Douro, terra trabalhada e habitada

O Alto Douro Vinhateiro é uma enorme área a nordeste da cidade do Porto classificada como Paisagem Património Cultural da Humanidade, paisagem esculpida a força de braços ao longo de muitas gerações. 

Como tinha um trabalho a fazer, que compreendia a necessidade de contactar vários municípios devido a várias propriedades espalhadas por 3 locais da área, decidi meter-me num comboio e ir para o Porto, onde fiz a minha base para as incursões.

A primeira impressão dos contactos nos Municípios é a da extrema gentileza das pessoas e algo que permanece - como o bom vinho, "sabor que fica na boca". Estive em Peso da Régua primeiro, onde cheguei pelo combóio que parte da Estação de S. Bento e que percorre a região vinhateira, com paragem em Peso da Régua. É um percurso de cerca de 2 horas, acompanhando em grande parte o rio Douro. Naturalmente, dada a importância de toda esta região na economia do Porto que estas linhas são já muito antigas, o que significa que as acessibilidades desta macro região rural são boas.

Ontem, já de carro, saí do Porto e desloquei-me em direcção a Lamego. Mais uma vez fui atendido com simpatia e amabilidade, com sorrisos e competência. Embora ache que conheço razoavelmente bem o nosso país, foi a primeira vez que estive em Lamego. Como tinha pouco tempo até à minha outra reunião em Santa Marta de Penaguião, resolvi voltar ao fim da tarde para conhecer melhor esta pequena cidade, que tem pelo menos duas coisas que deixam por completo qualquer pessoa de alma cheia: aquele Santuário de Nossa Senhora dos Remédios e a Sé Catedral. Do primeiro, aquela escadaria monumental e o eixo da avenida são obra de alguém com noção de grande escala e que tentou, com enorme sucesso, criar um sentido de harmonia urbana, que em nada fica a dever a mestres italianos do barroco.

Uma nota que não posso deixar de dar mais uma vez: em Santa Marta de Penaguião voltei a ser muito bem atendido. Um arquitecto disponível com quem resolvi o assunto que aí me tinha levado: a avaliação dos condicionantes de uma propriedade no concelho; e depois ainda ficámos mais uma hora e meia a falar sobre em geral o potencial daquele Alto Douro Vinhateiro. Algo que tem uma identidade com mais de 250 anos de história à volta da cultura do vinho. A importância de criar sinergias comuns, com parcerias com outros municípios e pensar com sentido estratégico. Dizia-me ele que o Douro muda em cada estação, com as folhas das videiras e as diferentes castas.

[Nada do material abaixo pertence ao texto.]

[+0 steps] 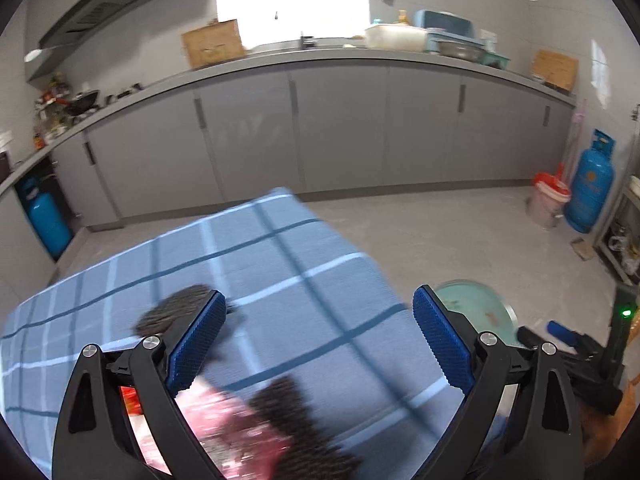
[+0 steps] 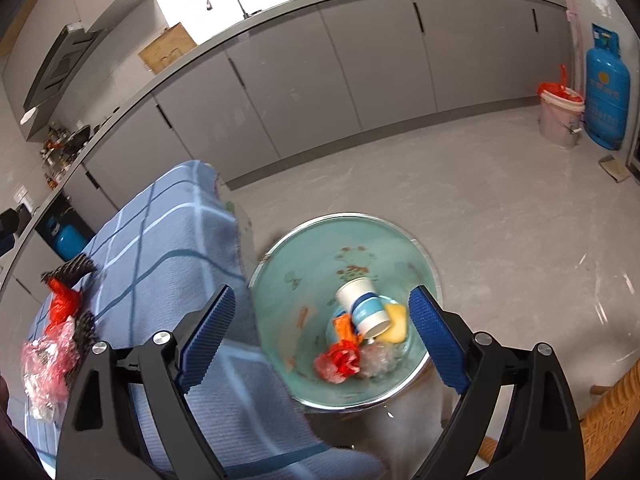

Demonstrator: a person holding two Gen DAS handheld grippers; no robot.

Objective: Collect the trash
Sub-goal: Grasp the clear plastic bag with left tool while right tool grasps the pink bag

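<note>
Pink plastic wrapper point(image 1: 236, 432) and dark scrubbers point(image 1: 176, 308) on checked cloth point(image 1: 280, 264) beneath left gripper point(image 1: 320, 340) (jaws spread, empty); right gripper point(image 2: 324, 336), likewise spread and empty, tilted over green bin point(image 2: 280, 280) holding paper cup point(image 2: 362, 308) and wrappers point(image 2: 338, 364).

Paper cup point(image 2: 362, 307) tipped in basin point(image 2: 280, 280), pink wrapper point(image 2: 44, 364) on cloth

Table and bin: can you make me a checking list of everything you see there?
Surface: blue checked tablecloth.
Job's things: green bin holds paper cup, red wrapper; pink plastic bag, dark scrubbers on the cloth.
Clutter: nothing seen.
Grippers: left gripper open, empty; right gripper open, empty, above the bin.
Cables: nothing seen.
Surroundings: grey cabinets, blue gas cylinder, pink bucket.
</note>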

Enquanto voltava e espreitava as vistas fabulosas para a Régua à beira do rio Douro e as faldas do Marão como pano de fundo, numa enorme manta de aglomerados, confesso que fiquei com uma certa inveja duma região onde o marxismo-leninismo não tem lugar e onde as pessoas se dão com franqueza e com hombridade, por contraste com outras geografias mais a sul, onde essa perigosa "filoxera" alastrou e cujos efeitos ainda se fazem sentir.  

De Agustina Bessa-Luís: "... não havia mais aquela glória cantante das vindimas, as tocatas na hora da pisa com chalaças dos homens que esmagavam o cacho no lagar, as pernas pintadas de vermelho, muito gritadores, jogando à quebra-cega, pedindo em coro aguardente e cigarros num alvoroço garoto, com muitos risos e muita asneirada à mistura" (Do conto "Mendigos", 1948).